Заведующая отделением реанимации ЧОКБ Наталья Сафронова – из их числа. Более 20 лет она проработала анестезиологом-реаниматологом, спасла тысячи жизней. Накануне Дня анестезиолога-реаниматолога, который отмечается 16 октября, она справила свой личный юбилей. Коллеги отзываются о ней, как о добром товарище, справедливом начальнике и настоящем профессионале своего дела. К каждому подчиненному она старается найти свой подход. Кроме того – идейный вдохновитель всех мероприятий: однажды вывезла в Турцию отдыхать почти всех своих анестезиологов с семьями. Она же и хранительница традиций, друг и товарищ, готовый всегда прийти на помощь. Такой ее видят каждый день врачи. Теперь и у больных, жизнь которым спасает доктор Сафронова, есть шанс узнать ее не только как высококлассного специалиста.
– Наталья Николаевна, почему вы пришли в медицину?
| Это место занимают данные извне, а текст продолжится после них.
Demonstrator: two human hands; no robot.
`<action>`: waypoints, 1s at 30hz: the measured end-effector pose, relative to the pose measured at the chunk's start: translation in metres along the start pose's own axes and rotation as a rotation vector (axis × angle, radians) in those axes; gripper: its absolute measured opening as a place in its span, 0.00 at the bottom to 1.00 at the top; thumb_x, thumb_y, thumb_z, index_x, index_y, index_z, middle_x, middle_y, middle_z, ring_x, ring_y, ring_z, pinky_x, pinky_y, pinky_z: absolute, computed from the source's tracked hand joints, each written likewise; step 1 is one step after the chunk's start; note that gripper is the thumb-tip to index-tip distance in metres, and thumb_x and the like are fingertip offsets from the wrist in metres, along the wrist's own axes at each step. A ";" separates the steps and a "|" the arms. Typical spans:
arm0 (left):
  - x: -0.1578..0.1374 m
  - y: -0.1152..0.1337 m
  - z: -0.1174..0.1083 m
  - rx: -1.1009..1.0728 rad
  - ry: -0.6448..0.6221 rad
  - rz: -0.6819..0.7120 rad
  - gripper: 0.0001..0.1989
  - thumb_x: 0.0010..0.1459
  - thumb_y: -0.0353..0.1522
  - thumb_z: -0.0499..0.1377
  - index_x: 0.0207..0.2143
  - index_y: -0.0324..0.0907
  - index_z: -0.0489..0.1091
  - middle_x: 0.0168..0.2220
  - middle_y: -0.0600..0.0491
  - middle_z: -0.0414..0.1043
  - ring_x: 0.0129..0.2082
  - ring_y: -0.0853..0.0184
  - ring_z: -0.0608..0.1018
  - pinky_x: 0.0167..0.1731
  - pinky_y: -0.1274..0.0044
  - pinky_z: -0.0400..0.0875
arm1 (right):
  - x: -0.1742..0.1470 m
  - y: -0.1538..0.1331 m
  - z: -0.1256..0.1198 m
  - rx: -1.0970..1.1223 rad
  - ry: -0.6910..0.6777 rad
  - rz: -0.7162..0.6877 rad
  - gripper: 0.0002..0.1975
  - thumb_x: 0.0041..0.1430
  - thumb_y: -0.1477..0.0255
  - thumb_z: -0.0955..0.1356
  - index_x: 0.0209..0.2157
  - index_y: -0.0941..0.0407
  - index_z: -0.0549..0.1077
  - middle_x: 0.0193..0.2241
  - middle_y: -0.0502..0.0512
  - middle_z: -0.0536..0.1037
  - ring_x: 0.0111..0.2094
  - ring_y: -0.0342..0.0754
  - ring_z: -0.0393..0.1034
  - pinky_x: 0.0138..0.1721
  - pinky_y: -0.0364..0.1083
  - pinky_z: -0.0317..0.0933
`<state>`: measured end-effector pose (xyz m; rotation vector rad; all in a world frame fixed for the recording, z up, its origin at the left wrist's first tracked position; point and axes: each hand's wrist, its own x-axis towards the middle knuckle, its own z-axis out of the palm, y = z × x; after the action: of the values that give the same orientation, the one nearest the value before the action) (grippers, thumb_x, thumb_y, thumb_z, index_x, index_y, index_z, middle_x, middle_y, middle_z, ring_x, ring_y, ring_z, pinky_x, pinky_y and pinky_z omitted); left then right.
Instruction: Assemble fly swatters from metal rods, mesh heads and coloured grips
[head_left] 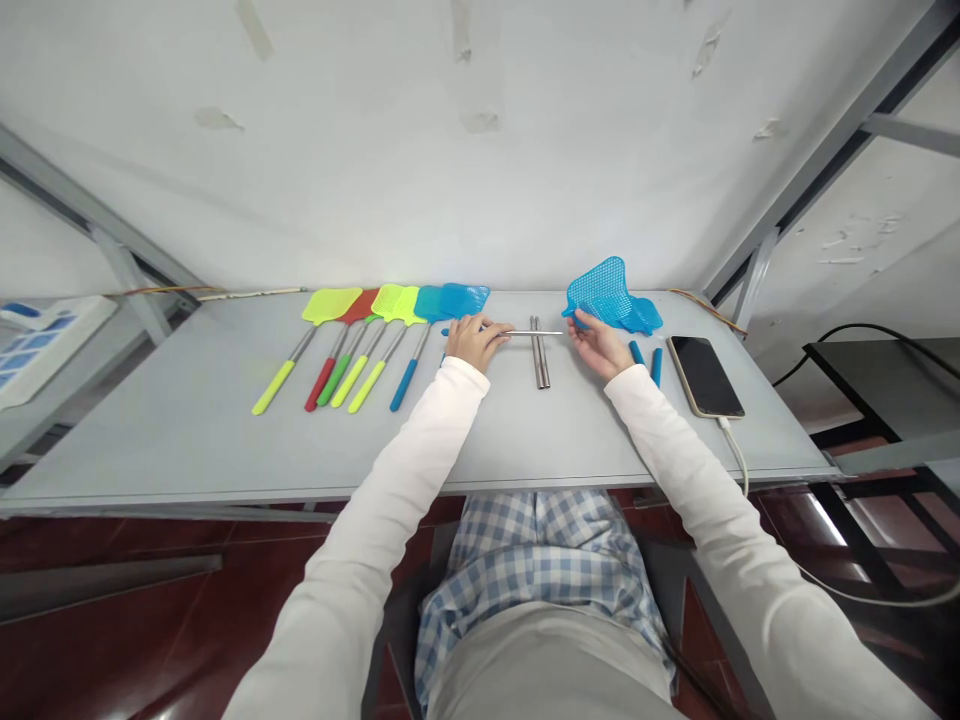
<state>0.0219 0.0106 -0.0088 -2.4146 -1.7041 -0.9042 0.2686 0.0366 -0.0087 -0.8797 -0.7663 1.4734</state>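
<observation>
My left hand (476, 342) is closed on a thin metal rod (536, 333), which points level to the right. A bit of blue shows at the far side of that hand; whether it belongs to the rod is unclear. In my right hand (600, 345), the fingers pinch the neck of a blue fly swatter head (602, 288). The rod's free tip is close to this neck, with a small gap between them. Below the rod, two loose metal rods (539, 360) lie side by side on the table. Another blue swatter head (643, 316) rests behind my right hand.
Several assembled fly swatters, including a yellow one (274, 388) and a red one (321, 384), lie in a row at left on the grey table (187, 430). Two blue handles (656, 366) lie by my right wrist. A phone (705, 375) with a white cable (735, 445) is further right.
</observation>
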 end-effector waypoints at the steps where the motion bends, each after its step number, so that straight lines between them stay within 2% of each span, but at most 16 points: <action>1: 0.000 0.000 0.000 -0.002 0.009 -0.010 0.16 0.64 0.42 0.54 0.47 0.53 0.78 0.39 0.46 0.71 0.44 0.56 0.69 0.45 0.66 0.56 | -0.002 0.000 0.002 0.018 -0.002 0.003 0.09 0.47 0.70 0.75 0.29 0.52 0.72 0.31 0.48 0.77 0.39 0.43 0.74 0.40 0.43 0.72; 5: 0.000 -0.002 0.000 -0.024 0.045 -0.044 0.16 0.64 0.42 0.54 0.47 0.53 0.77 0.40 0.46 0.71 0.43 0.56 0.70 0.46 0.66 0.57 | -0.007 0.000 0.006 0.033 0.008 0.020 0.08 0.48 0.71 0.75 0.28 0.52 0.72 0.30 0.49 0.78 0.39 0.44 0.74 0.38 0.42 0.73; 12: -0.001 0.000 0.000 -0.045 0.062 -0.084 0.16 0.64 0.43 0.54 0.48 0.53 0.77 0.40 0.46 0.72 0.43 0.56 0.70 0.46 0.67 0.57 | -0.012 0.000 0.012 0.102 0.038 0.093 0.06 0.51 0.75 0.74 0.27 0.53 0.73 0.29 0.46 0.77 0.35 0.39 0.74 0.45 0.40 0.71; 22: 0.000 -0.003 0.000 -0.054 0.067 -0.057 0.19 0.65 0.46 0.50 0.49 0.54 0.77 0.39 0.46 0.73 0.41 0.57 0.70 0.43 0.67 0.57 | -0.018 0.007 0.012 0.067 0.008 0.022 0.10 0.45 0.72 0.78 0.29 0.52 0.75 0.31 0.45 0.79 0.41 0.41 0.75 0.51 0.42 0.70; 30: -0.002 0.014 -0.006 -0.054 0.052 -0.028 0.18 0.65 0.44 0.50 0.50 0.58 0.76 0.36 0.46 0.73 0.40 0.55 0.69 0.43 0.65 0.55 | -0.026 0.017 0.020 0.066 0.041 -0.016 0.11 0.44 0.69 0.78 0.26 0.52 0.74 0.29 0.47 0.78 0.39 0.44 0.75 0.52 0.45 0.70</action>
<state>0.0318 0.0013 -0.0010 -2.3841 -1.7211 -1.0203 0.2431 0.0096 -0.0111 -0.8499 -0.6892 1.4541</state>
За романтикой? По зову династии?
– Ни то, ни другое. Выбор я сделала в шестом классе, когда мама принесла трилогию Юрия Германа «Дело, которому ты служишь». После того как она ее прочитала, книга перекочевала ко мне, и я буквально проглотила ее. Судьба доктора Владимира Устименко так потрясла меня, что я твердо решила: буду врачом. Школу я окончила с золотой медалью и скрупулезно выбирала, в какой вуз поступать. Выбор пал на МГУ, и я поступила на факультет биологии-2: «социальный дарвинизм и генетика». Через три месяца поняла, что это не мое. Я забрала документы и на следующий год поступила в Ивановский государственный медицинский институт имени Бобнева, где проучилась три года.
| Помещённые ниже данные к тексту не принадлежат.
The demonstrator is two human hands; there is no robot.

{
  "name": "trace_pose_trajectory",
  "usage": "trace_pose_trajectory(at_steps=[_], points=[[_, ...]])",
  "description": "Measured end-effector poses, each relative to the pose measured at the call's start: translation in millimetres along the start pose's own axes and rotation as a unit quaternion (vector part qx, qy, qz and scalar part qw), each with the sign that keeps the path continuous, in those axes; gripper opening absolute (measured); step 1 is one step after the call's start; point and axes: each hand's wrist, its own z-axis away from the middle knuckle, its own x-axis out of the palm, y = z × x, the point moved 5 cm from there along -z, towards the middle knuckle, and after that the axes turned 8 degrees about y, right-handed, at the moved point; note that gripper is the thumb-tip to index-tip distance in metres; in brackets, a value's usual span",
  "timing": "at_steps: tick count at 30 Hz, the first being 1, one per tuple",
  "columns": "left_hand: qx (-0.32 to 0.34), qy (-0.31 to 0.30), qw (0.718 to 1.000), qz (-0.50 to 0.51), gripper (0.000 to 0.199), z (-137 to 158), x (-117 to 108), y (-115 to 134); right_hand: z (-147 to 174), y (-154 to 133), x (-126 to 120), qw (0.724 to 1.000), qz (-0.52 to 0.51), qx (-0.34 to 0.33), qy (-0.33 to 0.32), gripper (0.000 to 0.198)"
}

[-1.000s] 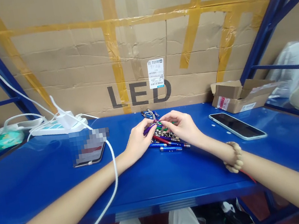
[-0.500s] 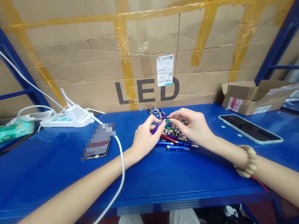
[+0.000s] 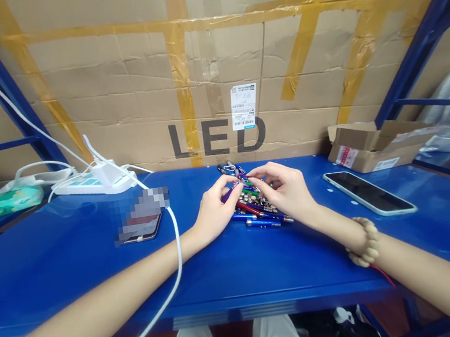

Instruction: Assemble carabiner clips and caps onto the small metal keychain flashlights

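My left hand (image 3: 213, 209) is closed around a slim purple metal tube (image 3: 226, 196), shaped like a small pen flashlight. At the tube's upper end, my right hand (image 3: 289, 188) pinches with thumb and forefinger; what lies between those fingertips is too small to make out. Both hands' fingertips nearly meet. Below and behind them is a heap of small round silver pieces (image 3: 248, 197), like button cells. A red tube (image 3: 249, 208) and a blue tube (image 3: 263, 223) lie at the heap's near side, among several similar ones. Small clips and metal parts (image 3: 229, 168) sit behind.
On the blue table (image 3: 233, 280), a phone (image 3: 368, 192) lies right and another phone (image 3: 143, 226) left. A white power strip (image 3: 83, 184) stands back left; its white cable (image 3: 177, 243) crosses over my left forearm. An open carton (image 3: 378, 145) sits back right, before a large cardboard box (image 3: 133, 92).
The whole view has shifted slightly, so things appear a little further left. My fingertips have moved slightly at the purple tube's end; both hands keep their hold.
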Motion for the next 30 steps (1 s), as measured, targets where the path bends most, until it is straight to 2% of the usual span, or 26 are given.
trace_pose_trajectory(at_steps=[4, 7, 16, 20, 24, 30], points=[[0.021, 0.047, 0.999, 0.010, 0.021, -1, -5, 2, -1, -2, -2, 1.000, -0.002, -0.016, 0.013, 0.015], [0.036, 0.055, 0.998, 0.001, 0.017, -2, -6, 3, -1, -3, -2, 1.000, -0.003, -0.020, 0.016, 0.014], [0.023, -0.028, 0.999, -0.028, 0.023, 0, 1, 6, 1, 0, 1, 1.000, -0.012, -0.001, 0.011, 0.014], [0.006, -0.037, 0.999, -0.011, 0.022, 1, 4, 6, 1, 1, 2, 0.999, -0.038, 0.034, 0.007, 0.014], [-0.033, -0.034, 0.999, 0.024, 0.021, 1, 5, 1, -1, 4, 6, 0.993, -0.087, 0.069, -0.029, 0.013], [-0.046, 0.006, 0.996, 0.079, 0.018, -2, 1, -5, 0, 9, 9, 0.995, -0.034, 0.010, -0.092, 0.010]])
– Почему именно Иваново? Вы могли бы остаться в Москве.
– Институт я выбирала по жребию. Написала на десяти листочках названия десяти самых лучших медвузов СССР и вытянула один. Им оказался Ивановский мединститут, и я ни дня не жалею, что училась в нем. Там была очень хорошая теоретическая школа, уже в 80-х года был тестовый контроль, всех студентов буквально с первых дней учили врачебному мышлению.
– Что это значит?
– К нам обращались по имени-отчеству, вырабатывали уважение к себе, хорошо преподавали деонтологию, то есть медицинскую этику общения с пациентами и коллегами. Одним словом, там был очень хороший научно-методический подход к обучению, который позволял проводить его максимально эффективно.
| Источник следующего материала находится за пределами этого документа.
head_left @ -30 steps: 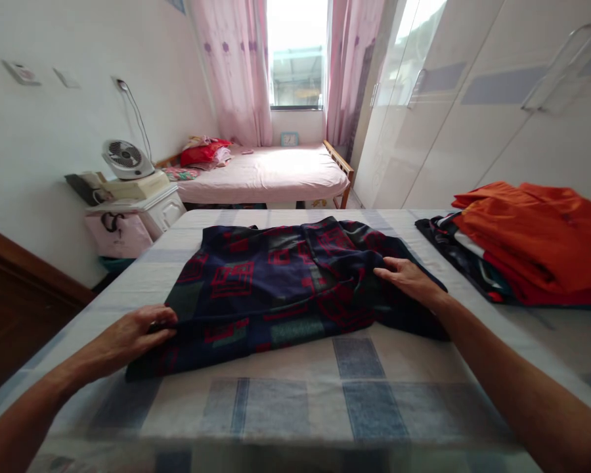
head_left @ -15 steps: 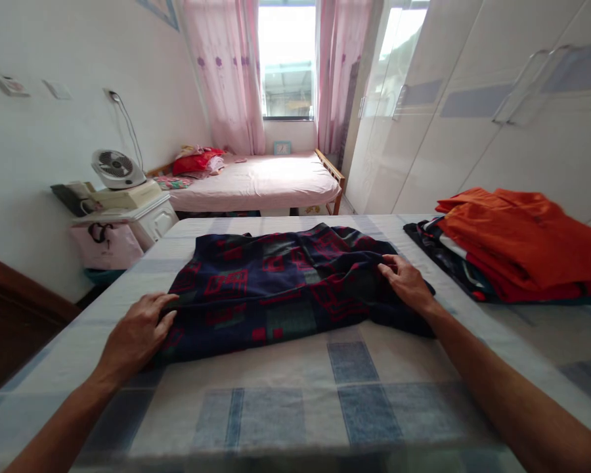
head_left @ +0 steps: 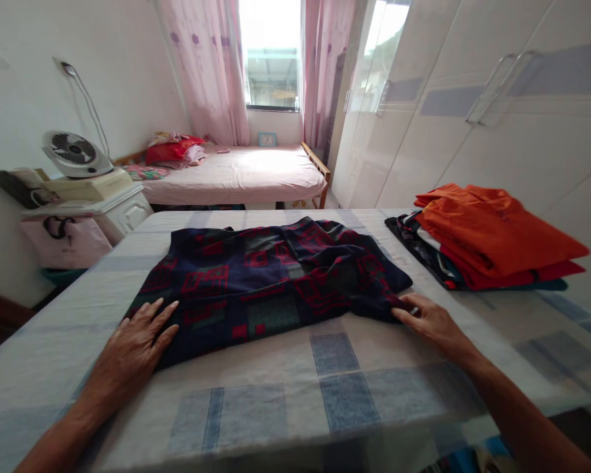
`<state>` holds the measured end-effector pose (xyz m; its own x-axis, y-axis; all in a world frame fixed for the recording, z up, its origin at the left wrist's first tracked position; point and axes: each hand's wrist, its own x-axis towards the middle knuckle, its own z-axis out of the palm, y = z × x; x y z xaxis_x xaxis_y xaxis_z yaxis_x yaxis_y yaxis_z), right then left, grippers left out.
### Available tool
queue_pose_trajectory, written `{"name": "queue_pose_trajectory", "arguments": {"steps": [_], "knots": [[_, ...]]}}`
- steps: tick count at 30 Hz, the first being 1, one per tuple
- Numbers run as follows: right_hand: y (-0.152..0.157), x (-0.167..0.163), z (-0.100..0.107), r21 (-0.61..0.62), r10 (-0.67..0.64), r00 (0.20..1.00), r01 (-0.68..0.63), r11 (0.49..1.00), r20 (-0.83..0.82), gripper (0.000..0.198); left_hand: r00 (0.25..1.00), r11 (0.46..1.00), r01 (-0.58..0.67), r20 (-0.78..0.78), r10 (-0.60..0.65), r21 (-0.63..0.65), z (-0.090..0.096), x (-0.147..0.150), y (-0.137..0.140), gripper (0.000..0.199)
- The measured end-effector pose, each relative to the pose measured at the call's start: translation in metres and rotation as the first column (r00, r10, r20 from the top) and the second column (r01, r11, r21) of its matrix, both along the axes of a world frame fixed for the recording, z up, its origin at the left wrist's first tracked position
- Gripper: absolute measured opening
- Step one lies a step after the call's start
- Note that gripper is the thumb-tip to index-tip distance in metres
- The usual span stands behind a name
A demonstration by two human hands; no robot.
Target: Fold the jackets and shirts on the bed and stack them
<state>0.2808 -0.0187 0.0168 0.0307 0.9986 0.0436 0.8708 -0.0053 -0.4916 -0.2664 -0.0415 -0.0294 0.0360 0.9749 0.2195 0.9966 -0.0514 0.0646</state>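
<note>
A dark navy garment with red and green block patterns lies spread and partly folded on the bed, slightly wrinkled toward its right side. My left hand rests flat on its near left corner, fingers spread. At the garment's near right corner, my right hand pinches the edge of the cloth between thumb and fingers. Which kind of garment it is I cannot make out for certain.
A folded stack of clothes with an orange shirt on top sits to the right on the checked bedsheet. Beyond are a second bed, a small fan on a cabinet, and white wardrobes.
My right hand has moved from the garment's upper right part down to its near right corner. My left hand has flattened on the left corner. The view has shifted right.
</note>
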Motion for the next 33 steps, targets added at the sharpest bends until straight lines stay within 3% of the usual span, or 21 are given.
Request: {"name": "queue_pose_trajectory", "arguments": {"steps": [6, 8, 10, 14, 17, 20, 23, 27, 30, 33], "knots": [[0.011, 0.011, -0.004, 0.247, -0.094, 0.975, 0.042, 0.968, 0.203, 0.017, 0.993, 0.999, 0.049, -0.105, -0.049, -0.002, -0.006, -0.009, 0.0, 0.058], [0.011, 0.003, 0.004, 0.385, -0.058, 0.976, -0.029, 0.922, 0.211, 0.018, 0.987, 0.995, 0.095, -0.127, -0.093, 0.012, -0.009, -0.014, 0.002, 0.055], [0.011, -0.011, 0.014, 0.451, 0.069, 0.984, -0.137, 0.882, 0.164, 0.018, 0.979, 0.991, 0.132, -0.156, -0.13, 0.006, -0.011, -0.018, 0.004, 0.051], [0.02, -0.037, 0.014, 0.352, 0.38, 0.923, -0.374, 0.858, 0.053, 0.019, 0.962, 0.983, 0.18, -0.205, -0.182, -0.025, -0.014, -0.025, 0.003, 0.046], [0.031, -0.04, -0.008, 0.294, 0.38, 0.922, -0.383, 0.876, 0.07, 0.019, 0.964, 0.979, 0.2, -0.173, -0.202, -0.027, -0.013, -0.029, 0.003, 0.042], [0.036, -0.039, -0.028, 0.314, 0.31, 0.941, -0.336, 0.888, 0.133, 0.019, 0.989, 0.989, 0.137, -0.063, -0.133, 0.058, 0.002, -0.019, 0.016, 0.046], [0.034, -0.04, -0.031, 0.309, 0.3, 0.943, -0.331, 0.892, 0.143, 0.019, 0.987, 0.98, 0.121, 0.081, -0.135, 0.159, 0.035, 0.022, 0.048, 0.055], [0.032, -0.042, -0.026, 0.283, 0.289, 0.95, -0.312, 0.907, 0.121, 0.018, 0.925, 0.955, 0.282, 0.24, -0.296, 0.09, 0.078, 0.107, 0.119, 0.047], [0.033, -0.042, -0.027, 0.262, 0.285, 0.953, -0.302, 0.917, 0.101, 0.019, 0.901, 0.931, 0.366, 0.242, -0.359, 0.016, 0.091, 0.169, 0.18, 0.044], [0.034, -0.041, -0.029, 0.247, 0.28, 0.957, -0.289, 0.925, 0.074, 0.021, 0.904, 0.931, 0.364, 0.245, -0.349, -0.017, 0.086, 0.217, 0.234, 0.039]]}}
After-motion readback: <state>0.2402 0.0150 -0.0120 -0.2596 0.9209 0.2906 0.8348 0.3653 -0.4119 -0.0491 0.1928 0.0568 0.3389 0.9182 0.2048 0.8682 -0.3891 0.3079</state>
– Но вы вернулись в Челябинск.
– Да, с четвертого курса я училась уже в нашем мединституте, где была замечательная клиническая база. Конечно, я стала заниматься наукой, была членом ученого совета от студентов. Мы вместе с Евгением Полтораком представляли студенчество: он – от пятикурсников, я – от четвертого курса. Тогда же, на четвертом курсе, я пошла работать в отделение реанимации дорожной больницы.
– Почему именно в реанимацию?
Это довольно интересная история: мы пошли устраиваться медсестрами в лор-отделение, но там старшей сестры не оказалось на месте, и нас приняли в отделение реанимации, потому что там старшая сестра как раз была. И вот 3 апреля 1987 года началась моя карьера реаниматолога. Три года я работала там, пока была студенткой, потом проходила интернатуру в дорожной больнице, потом шесть лет отработала врачом там же, а после перешла в областную, где и работаю по сей день уже 17 лет.
– Однако специализация «реаниматолог», впрочем, как и «хирург», считается мужской. Почему выбор пал именно на нее?
– В то время ассистентом кафедры госпитальной хирургии был Борис Яковлевич Борисов, который очень щепетильно относился к своим должностным обязанностям. И как преданный своему делу хирург, и как правильный ассистент кафедры, он обходил реанимации рано утром, когда только-только заканчивается ночная смена, без четверти восемь. Пока мы сдавали посты старшей сестре, он осматривал больных. И вот, когда я училась на пятом курсе, в один из таких обходов он, пробегая мимо меня, внезапно остановился и спросил: «А что, Наташа, вы реаниматологом хотите быть?» До сего момента я намеревалась стать хирургом, но после этого вопроса задумалась. И чем больше я думала, тем яснее понимала: да, хочу стать реаниматологом.
– Чем отличается специальность «анестезиолог» от специальности «реаниматолог»?
– У реаниматолога больше времени на раздумья, у него есть пять-десять минут, иногда несколько часов, чтобы уточнить диагноз и выбрать правильную тактику помощи. У анестезиологов счет идет на секунды, поэтому опыт очень важен в нашей работе. Если говорить о наркозе, то это состояние, грубо говоря, между жизнью и смертью. Человек совершенно не владеет собой, он полностью зависит от твоих действий. И на решение любой критической ситуации дается две, максимум пять минут. Поэтому анестезиолог должен быть резвым и даже резким. Наверное, нашим домашним с нами непросто, но анестезиологи – товар штучный, нас надо беречь.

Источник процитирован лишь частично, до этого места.